Soldier Videos Don’t Violate Policy


Last week, I wrote about the video-sharing site YouTube and discussed some videos there that appeared to be shot by soldiers in Iraq. The videos are well produced, and show soldiers in the field of combat, with gunfights, explosions and the like all edited to heavy metal and rap music.

I had contacted the military and was awaiting their reply. I wondered particularly if these videos went against any rules of conduct for soldiers, and if so, what the U.S. military might be doing to halt them.

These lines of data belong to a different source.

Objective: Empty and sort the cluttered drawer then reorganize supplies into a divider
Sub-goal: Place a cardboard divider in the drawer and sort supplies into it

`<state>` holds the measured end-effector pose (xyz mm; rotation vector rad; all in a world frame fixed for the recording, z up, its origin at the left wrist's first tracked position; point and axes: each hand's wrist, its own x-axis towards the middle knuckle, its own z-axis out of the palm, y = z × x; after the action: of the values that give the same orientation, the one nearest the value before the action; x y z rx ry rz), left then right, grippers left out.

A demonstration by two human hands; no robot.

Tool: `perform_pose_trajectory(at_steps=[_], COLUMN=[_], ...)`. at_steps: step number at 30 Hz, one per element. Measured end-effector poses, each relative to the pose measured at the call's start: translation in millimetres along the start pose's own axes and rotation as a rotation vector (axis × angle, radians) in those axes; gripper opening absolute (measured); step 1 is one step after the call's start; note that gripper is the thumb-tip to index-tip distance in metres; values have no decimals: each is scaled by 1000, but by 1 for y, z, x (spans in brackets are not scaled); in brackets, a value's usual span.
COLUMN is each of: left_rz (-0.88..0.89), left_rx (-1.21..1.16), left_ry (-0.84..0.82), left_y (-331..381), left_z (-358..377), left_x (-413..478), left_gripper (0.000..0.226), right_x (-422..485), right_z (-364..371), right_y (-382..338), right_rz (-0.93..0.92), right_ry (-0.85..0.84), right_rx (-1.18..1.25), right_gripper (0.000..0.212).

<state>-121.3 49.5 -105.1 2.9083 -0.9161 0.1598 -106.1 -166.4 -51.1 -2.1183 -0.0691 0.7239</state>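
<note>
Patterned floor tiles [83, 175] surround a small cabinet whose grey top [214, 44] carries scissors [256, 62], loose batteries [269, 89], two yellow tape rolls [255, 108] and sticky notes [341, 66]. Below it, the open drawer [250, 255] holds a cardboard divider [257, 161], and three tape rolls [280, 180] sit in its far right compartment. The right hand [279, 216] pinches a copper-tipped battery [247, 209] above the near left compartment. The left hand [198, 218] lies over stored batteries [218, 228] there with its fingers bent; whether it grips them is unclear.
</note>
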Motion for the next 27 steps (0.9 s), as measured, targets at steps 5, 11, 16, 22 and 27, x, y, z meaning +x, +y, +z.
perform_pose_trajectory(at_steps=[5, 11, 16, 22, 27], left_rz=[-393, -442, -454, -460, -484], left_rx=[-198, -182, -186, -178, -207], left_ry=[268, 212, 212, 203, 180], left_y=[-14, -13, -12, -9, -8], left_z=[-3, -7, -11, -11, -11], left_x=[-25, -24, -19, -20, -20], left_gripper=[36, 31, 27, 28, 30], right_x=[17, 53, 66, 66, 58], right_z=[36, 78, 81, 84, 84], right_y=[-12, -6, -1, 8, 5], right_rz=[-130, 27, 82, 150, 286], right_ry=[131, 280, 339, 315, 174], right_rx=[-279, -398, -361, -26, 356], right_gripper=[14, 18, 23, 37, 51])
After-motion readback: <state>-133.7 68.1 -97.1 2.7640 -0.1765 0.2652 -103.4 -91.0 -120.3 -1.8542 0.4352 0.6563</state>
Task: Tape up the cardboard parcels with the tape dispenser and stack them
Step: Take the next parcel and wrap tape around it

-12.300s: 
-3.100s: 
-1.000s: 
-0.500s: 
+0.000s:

I first heard back from Lt. Corey Schultz in the U.S. Central Command public affairs office. Her email is as follows:

Both CENTCOM and MNC-I [Multi-National Corps in Iraq] have policies concerning posting to blogs and websites. CENTCOM’s policy prohibits photographing or filming detainees or human casualties. Also prohibited are possessing and distributing any visual images of detainees/human casualties, except as required for official duties.

MNC-I’s policy is broader and applies to all U.S. service members, DoD [Department of Defense] civilians, DoD contractors assigned to or working for MNC-I. All websites and blogs must be registered with the unit chain of command. Personnel must also register any site to with they supply editorial content. These sites may be monitored to ensure that no prohibited information is posted on them.

Prohibited information is any information that is generally not available to the public and not releasable under FOIA [the Freedom of Information Act], including but not limited to: classified info, casualty information before the next-of-kin has been formally notified, Privacy Act info, information regarding incidents under ongoing investigation and other official information.

So I wondered what CENTCOM thought about these particular videos on YouTube, and queried Schultz on this point. I heard back from Maj. Matt McLaughlin, another spokesman for the military.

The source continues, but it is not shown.